**Problem to solve:**
Restate the data exactly as given and keep the pictures out.
START Data provided
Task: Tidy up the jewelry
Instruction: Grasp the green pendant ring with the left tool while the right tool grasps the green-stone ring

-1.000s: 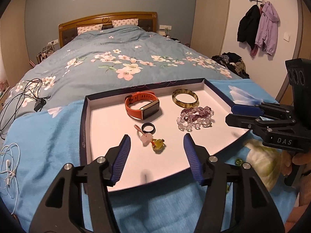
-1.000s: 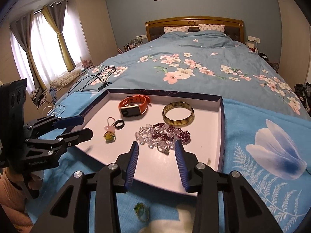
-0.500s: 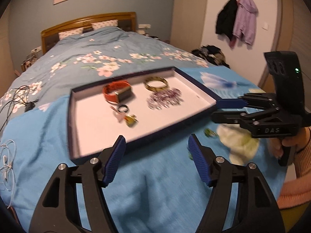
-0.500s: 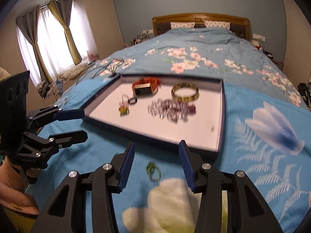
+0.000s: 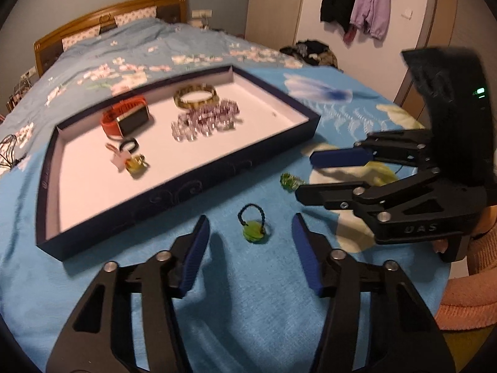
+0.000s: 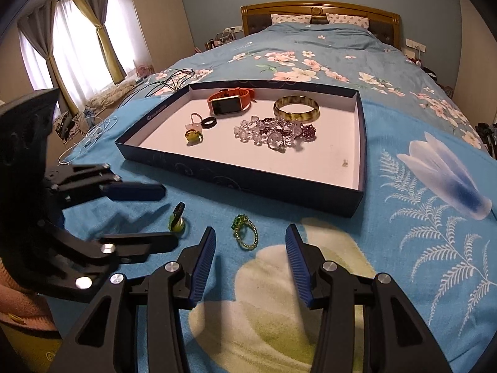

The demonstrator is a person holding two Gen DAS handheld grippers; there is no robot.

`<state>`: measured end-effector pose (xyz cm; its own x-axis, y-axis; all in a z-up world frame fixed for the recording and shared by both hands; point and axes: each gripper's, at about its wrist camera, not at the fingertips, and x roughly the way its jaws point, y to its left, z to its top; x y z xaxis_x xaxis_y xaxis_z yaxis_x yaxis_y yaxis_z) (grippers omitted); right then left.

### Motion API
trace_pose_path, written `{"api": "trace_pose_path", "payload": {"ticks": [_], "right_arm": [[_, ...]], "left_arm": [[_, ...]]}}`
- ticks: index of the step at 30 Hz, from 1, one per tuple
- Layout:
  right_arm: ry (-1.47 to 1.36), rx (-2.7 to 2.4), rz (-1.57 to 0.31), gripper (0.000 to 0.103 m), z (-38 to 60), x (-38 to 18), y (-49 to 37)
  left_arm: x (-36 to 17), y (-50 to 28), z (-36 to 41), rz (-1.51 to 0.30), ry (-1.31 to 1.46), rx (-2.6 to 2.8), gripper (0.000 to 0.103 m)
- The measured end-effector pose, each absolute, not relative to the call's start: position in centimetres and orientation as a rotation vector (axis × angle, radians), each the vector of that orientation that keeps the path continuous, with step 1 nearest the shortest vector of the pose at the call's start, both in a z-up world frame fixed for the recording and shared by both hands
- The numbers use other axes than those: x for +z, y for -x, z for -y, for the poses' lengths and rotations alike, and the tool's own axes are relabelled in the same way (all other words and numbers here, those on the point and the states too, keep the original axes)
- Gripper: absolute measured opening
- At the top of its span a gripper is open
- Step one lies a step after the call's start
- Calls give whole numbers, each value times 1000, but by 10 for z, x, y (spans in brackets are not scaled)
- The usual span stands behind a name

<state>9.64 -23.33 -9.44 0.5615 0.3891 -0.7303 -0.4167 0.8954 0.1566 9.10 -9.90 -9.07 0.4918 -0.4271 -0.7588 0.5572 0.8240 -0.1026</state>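
A navy tray (image 5: 174,186) (image 6: 248,180) with a white floor lies on the blue blanket. It holds an orange watch (image 5: 124,118) (image 6: 230,101), an amber bangle (image 5: 195,96) (image 6: 296,108), a bead bracelet (image 5: 205,121) (image 6: 276,132), a black ring (image 6: 208,122) and a yellow charm (image 6: 193,136). Two green rings lie on the blanket in front of it: one with a dark band (image 5: 253,227) (image 6: 177,222), one beaded (image 5: 289,180) (image 6: 243,230). My left gripper (image 5: 250,233) (image 6: 164,217) is open around the dark-banded ring. My right gripper (image 6: 250,248) (image 5: 306,174) is open beside the beaded ring.
The bed stretches behind the tray with a flowered quilt (image 6: 310,59) and wooden headboard (image 6: 320,9). Cables and earphones (image 6: 90,133) lie at the bed's left edge. Coats (image 5: 357,0) hang on the wall. Curtained windows (image 6: 77,46) are on the left.
Both grippers pulled back from over the tray and dropped toward the blanket in front of it. Both now sit low by the two green rings. The jaws stayed open.
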Motion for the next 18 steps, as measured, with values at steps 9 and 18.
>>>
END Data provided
**Answer for the task:**
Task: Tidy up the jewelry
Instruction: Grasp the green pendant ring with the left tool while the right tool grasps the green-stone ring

-1.000s: 
-1.000s: 
-0.500s: 
-0.500s: 
+0.000s: 
+0.000s: 

The demonstrator is a person holding two Gen DAS handheld grippers; there is no robot.

`<state>`: measured end-effector pose (xyz cm; its own x-axis, y-axis; all in a z-up world frame fixed for the recording and shared by both hands; point and axes: each gripper's, at about its wrist camera, not at the fingertips, and x roughly the way its jaws point, y to its left, z to its top; x y z xaxis_x xaxis_y xaxis_z yaxis_x yaxis_y yaxis_z) (grippers omitted); right then left.

### Motion API
trace_pose_path, written `{"api": "trace_pose_path", "payload": {"ticks": [_], "right_arm": [[_, ...]], "left_arm": [[_, ...]]}}`
- ticks: index of the step at 30 Hz, from 1, one per tuple
- Layout:
  right_arm: ry (-1.47 to 1.36), rx (-2.7 to 2.4), rz (-1.57 to 0.31), gripper (0.000 to 0.103 m), z (-38 to 60), x (-38 to 18), y (-49 to 37)
  left_arm: x (-36 to 17), y (-50 to 28), z (-36 to 41), rz (-1.51 to 0.30), ry (-1.31 to 1.46), rx (-2.6 to 2.8), gripper (0.000 to 0.103 m)
- The measured end-effector pose, each absolute, not relative to the call's start: position in centimetres and orientation as a rotation vector (axis × angle, radians), each the vector of that orientation that keeps the path continuous, with step 1 nearest the shortest vector of the pose at the call's start, both in a z-up world frame fixed for the recording and shared by both hands
- The numbers use other axes than those: x for +z, y for -x, z for -y, for the poses' lengths and rotations alike, and the tool's own axes are relabelled in the same way (all other words and numbers here, those on the point and the states too, keep the original axes)
- Gripper: absolute measured opening
- At the top of its span a gripper is open
- Step one lies a step after the call's start
- Calls give whole numbers, each value times 1000, but by 10 for z, x, y (spans in brackets are not scaled)
- The usual span stands behind a name

<state>9.64 -23.33 -9.44 0.5615 0.3891 -0.7303 -0.4167 0.8954 0.1566 9.10 -9.90 -9.07 0.4918 -0.4271 -0.7588 0.5572 0.8240 -0.1026</state>
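A navy tray (image 5: 174,186) (image 6: 248,180) with a white floor lies on the blue blanket. It holds an orange watch (image 5: 124,118) (image 6: 230,101), an amber bangle (image 5: 195,96) (image 6: 296,108), a bead bracelet (image 5: 205,121) (image 6: 276,132), a black ring (image 6: 208,122) and a yellow charm (image 6: 193,136). Two green rings lie on the blanket in front of it: one with a dark band (image 5: 253,227) (image 6: 177,222), one beaded (image 5: 289,180) (image 6: 243,230). My left gripper (image 5: 250,233) (image 6: 164,217) is open around the dark-banded ring. My right gripper (image 6: 250,248) (image 5: 306,174) is open beside the beaded ring.
The bed stretches behind the tray with a flowered quilt (image 6: 310,59) and wooden headboard (image 6: 320,9). Cables and earphones (image 6: 90,133) lie at the bed's left edge. Coats (image 5: 357,0) hang on the wall. Curtained windows (image 6: 77,46) are on the left.
Both grippers pulled back from over the tray and dropped toward the blanket in front of it. Both now sit low by the two green rings. The jaws stayed open.
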Motion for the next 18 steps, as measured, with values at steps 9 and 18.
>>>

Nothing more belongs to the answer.